[Try it]:
Examine each line of the listing below. Copy those in which the string "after" appears.

[Data records]:
Segment Open
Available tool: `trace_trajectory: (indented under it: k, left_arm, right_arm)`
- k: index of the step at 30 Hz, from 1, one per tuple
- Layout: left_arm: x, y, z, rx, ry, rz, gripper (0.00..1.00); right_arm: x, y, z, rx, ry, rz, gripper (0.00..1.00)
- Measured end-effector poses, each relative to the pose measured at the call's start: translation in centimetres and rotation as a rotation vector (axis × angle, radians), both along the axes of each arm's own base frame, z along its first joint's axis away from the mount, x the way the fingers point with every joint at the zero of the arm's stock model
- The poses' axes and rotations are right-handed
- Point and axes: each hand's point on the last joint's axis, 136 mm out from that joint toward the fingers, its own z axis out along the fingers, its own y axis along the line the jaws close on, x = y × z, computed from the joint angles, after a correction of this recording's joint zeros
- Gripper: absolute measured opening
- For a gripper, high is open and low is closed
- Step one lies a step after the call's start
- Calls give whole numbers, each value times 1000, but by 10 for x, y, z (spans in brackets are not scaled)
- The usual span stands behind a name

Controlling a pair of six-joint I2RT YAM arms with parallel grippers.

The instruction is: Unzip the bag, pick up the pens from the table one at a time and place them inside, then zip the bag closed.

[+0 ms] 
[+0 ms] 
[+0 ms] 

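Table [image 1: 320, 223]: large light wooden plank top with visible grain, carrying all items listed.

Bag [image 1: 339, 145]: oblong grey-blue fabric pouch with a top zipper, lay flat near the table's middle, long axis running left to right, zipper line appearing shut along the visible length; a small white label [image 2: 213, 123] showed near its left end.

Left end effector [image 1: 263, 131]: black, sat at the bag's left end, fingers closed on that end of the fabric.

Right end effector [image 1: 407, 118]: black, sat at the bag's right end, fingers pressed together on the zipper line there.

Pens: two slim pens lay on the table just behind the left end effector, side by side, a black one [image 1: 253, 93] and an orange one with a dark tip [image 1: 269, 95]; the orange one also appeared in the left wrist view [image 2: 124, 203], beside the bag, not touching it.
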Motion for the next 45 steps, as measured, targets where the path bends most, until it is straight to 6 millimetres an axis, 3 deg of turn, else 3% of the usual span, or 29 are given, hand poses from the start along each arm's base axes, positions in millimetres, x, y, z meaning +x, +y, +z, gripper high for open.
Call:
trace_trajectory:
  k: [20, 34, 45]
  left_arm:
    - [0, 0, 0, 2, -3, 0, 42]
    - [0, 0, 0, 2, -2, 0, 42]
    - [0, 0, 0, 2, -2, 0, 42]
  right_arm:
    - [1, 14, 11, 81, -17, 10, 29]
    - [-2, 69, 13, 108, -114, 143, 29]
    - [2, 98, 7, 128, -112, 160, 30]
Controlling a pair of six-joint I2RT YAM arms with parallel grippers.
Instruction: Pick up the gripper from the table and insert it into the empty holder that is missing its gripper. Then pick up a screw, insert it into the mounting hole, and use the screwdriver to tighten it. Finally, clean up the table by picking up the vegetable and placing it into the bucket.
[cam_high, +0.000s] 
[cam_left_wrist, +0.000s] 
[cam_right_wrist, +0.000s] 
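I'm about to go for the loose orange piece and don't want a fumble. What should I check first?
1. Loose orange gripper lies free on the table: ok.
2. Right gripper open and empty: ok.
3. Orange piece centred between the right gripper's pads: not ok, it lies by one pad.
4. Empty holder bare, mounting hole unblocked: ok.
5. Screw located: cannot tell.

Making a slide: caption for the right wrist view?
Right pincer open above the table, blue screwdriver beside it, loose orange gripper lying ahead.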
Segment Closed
[Expected answer]:
- Point and axes: each hand's point on the last joint's axis, 136 mm out from that joint toward the fingers, its own z axis out along the fingers, its own y axis along the line the jaws close on, x = y × z, computed from the joint angles, after a correction of this recording's joint zeros
- Step one lies a step after the call's start

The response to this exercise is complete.